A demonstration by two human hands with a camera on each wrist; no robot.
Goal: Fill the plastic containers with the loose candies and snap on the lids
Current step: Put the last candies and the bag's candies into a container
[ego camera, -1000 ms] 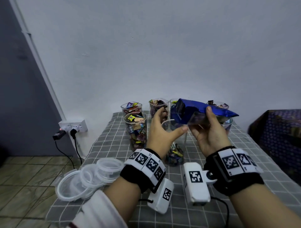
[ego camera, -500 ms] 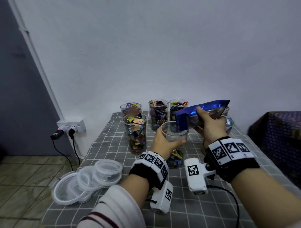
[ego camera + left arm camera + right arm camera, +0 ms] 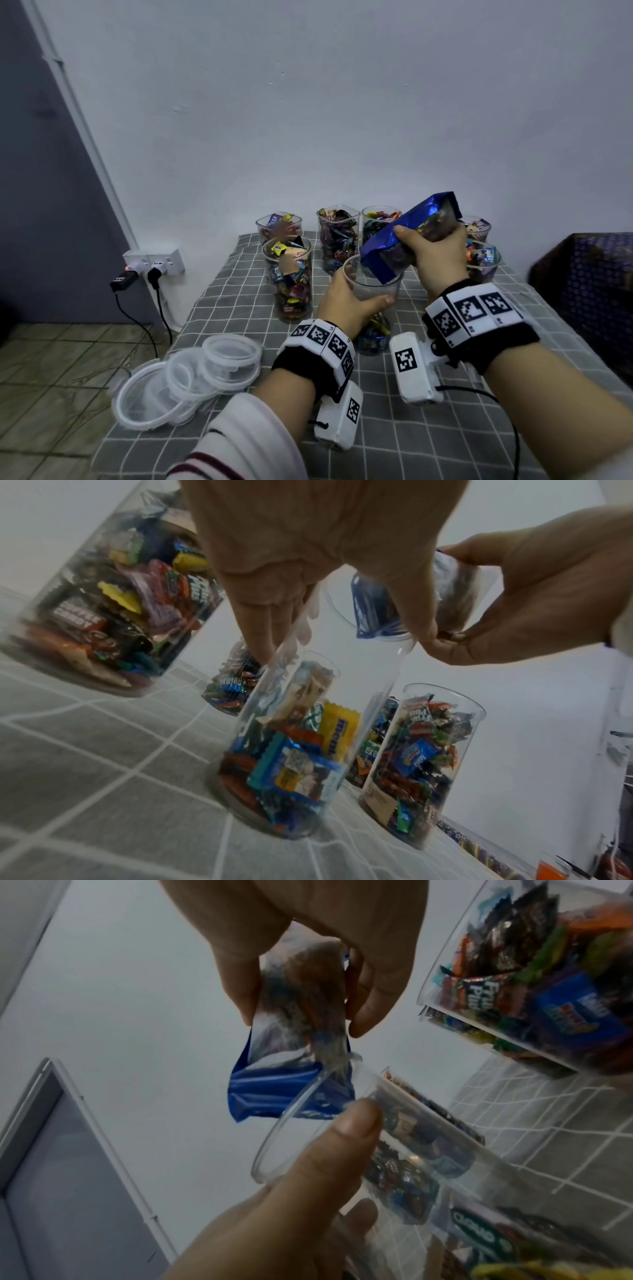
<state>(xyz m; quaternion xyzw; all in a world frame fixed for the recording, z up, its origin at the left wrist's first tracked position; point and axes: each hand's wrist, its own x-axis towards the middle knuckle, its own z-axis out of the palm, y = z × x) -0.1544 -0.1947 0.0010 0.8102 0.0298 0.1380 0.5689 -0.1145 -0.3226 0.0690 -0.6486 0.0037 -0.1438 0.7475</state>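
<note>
The light is soft, cool and rather dim, with no strong shadows on the white wall [image 3: 308, 102]. The head view is sharp in the middle, but straight lines bend near its edges. Both wrist views are blurred: the near left hand [image 3: 308, 547] and right hand [image 3: 308, 920] are out of focus and look washed out.

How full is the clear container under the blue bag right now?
Partly full. The container held by the left hand has wrapped candies only in its lower part; the upper part is empty beneath the bag.
</note>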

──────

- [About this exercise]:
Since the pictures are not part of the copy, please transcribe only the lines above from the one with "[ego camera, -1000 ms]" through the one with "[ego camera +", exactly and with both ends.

- [Answer to this task]:
[ego camera, -1000 ms] 
[ego camera, -500 ms] 
[ego camera + left arm camera + right arm camera, +0 ms] 

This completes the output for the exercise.